What this task involves
Without the images, reproduce each line of the material exactly.

Data excerpt
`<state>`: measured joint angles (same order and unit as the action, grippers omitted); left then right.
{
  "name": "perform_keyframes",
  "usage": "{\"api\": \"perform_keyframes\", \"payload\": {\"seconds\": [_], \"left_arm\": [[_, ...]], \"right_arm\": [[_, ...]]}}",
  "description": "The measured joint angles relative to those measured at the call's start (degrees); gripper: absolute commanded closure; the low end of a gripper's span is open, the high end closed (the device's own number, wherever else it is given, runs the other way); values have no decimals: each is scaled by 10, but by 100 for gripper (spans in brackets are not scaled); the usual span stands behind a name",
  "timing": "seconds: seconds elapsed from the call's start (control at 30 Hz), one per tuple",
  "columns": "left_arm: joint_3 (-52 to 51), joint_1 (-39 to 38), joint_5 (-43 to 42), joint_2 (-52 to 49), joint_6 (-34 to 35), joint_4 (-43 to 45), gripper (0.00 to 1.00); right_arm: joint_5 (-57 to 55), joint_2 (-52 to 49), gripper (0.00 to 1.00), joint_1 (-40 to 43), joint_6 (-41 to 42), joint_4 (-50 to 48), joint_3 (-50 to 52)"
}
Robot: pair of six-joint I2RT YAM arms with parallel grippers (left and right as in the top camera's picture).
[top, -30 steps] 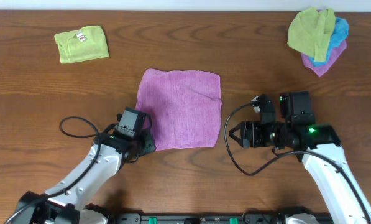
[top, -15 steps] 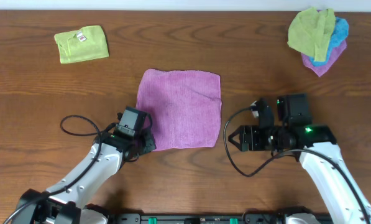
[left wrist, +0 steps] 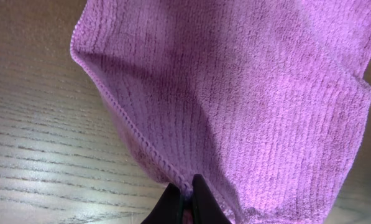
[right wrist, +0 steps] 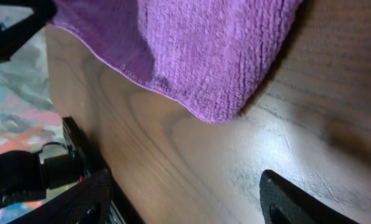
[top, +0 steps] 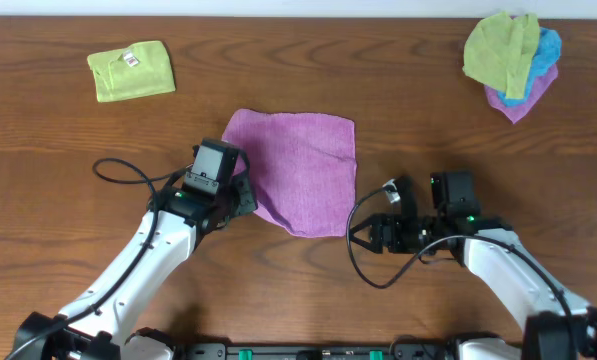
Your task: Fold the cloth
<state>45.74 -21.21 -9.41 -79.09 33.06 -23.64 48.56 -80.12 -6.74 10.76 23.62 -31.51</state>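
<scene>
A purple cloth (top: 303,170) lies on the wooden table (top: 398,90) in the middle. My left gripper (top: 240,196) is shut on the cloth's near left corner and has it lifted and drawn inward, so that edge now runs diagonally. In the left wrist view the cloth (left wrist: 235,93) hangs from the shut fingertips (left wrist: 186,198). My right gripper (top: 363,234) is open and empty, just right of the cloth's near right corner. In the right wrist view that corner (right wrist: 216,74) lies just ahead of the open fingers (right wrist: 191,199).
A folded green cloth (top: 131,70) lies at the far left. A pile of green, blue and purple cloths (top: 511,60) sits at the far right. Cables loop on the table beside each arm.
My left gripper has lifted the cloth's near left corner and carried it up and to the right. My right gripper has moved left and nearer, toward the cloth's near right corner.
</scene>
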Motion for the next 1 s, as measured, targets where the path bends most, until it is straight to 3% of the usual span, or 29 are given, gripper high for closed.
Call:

Answer space
`<state>`: measured joint angles (same order and unit as the action, grippers omitted); left then right.
{
  "name": "perform_keyframes",
  "usage": "{\"api\": \"perform_keyframes\", \"payload\": {\"seconds\": [_], \"left_arm\": [[_, ...]], \"right_arm\": [[_, ...]]}}",
  "description": "The measured joint angles relative to those measured at the call's start (degrees); gripper: absolute commanded closure; the low end of a gripper's span is open, the high end closed (the device's own number, wherever else it is given, runs the other way); values have no decimals: each is scaled by 10, but by 100 for gripper (spans in brackets are not scaled); the usual span stands behind a name",
  "timing": "seconds: seconds elapsed from the call's start (control at 30 Hz), one per tuple",
  "columns": "left_arm: joint_3 (-52 to 51), joint_1 (-39 to 38), joint_5 (-43 to 42), joint_2 (-52 to 49), joint_6 (-34 to 35), joint_4 (-43 to 45), gripper (0.00 to 1.00); right_arm: joint_5 (-57 to 55), joint_2 (-52 to 49), gripper (0.00 to 1.00), joint_1 (-40 to 43), joint_6 (-41 to 42), joint_4 (-50 to 48), joint_3 (-50 to 52)"
}
Robot: pair of six-joint I2RT YAM arms with parallel grippers (left and right as in the top camera's picture).
[top, -30 steps] 
[top, -15 steps] 
[left wrist, +0 steps] 
[right wrist, +0 steps] 
[top, +0 steps] 
Your task: Fold the cloth
<state>45.74 -21.21 -9.41 -79.09 33.06 -23.64 48.56 -80.12 -6.74 10.76 23.62 -31.51</state>
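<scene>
A purple cloth (top: 303,170) lies on the wooden table (top: 398,90) in the middle. My left gripper (top: 240,196) is shut on the cloth's near left corner and has it lifted and drawn inward, so that edge now runs diagonally. In the left wrist view the cloth (left wrist: 235,93) hangs from the shut fingertips (left wrist: 186,198). My right gripper (top: 363,234) is open and empty, just right of the cloth's near right corner. In the right wrist view that corner (right wrist: 216,74) lies just ahead of the open fingers (right wrist: 191,199).
A folded green cloth (top: 131,70) lies at the far left. A pile of green, blue and purple cloths (top: 511,60) sits at the far right. Cables loop on the table beside each arm.
My left gripper has lifted the cloth's near left corner and carried it up and to the right. My right gripper has moved left and nearer, toward the cloth's near right corner.
</scene>
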Motion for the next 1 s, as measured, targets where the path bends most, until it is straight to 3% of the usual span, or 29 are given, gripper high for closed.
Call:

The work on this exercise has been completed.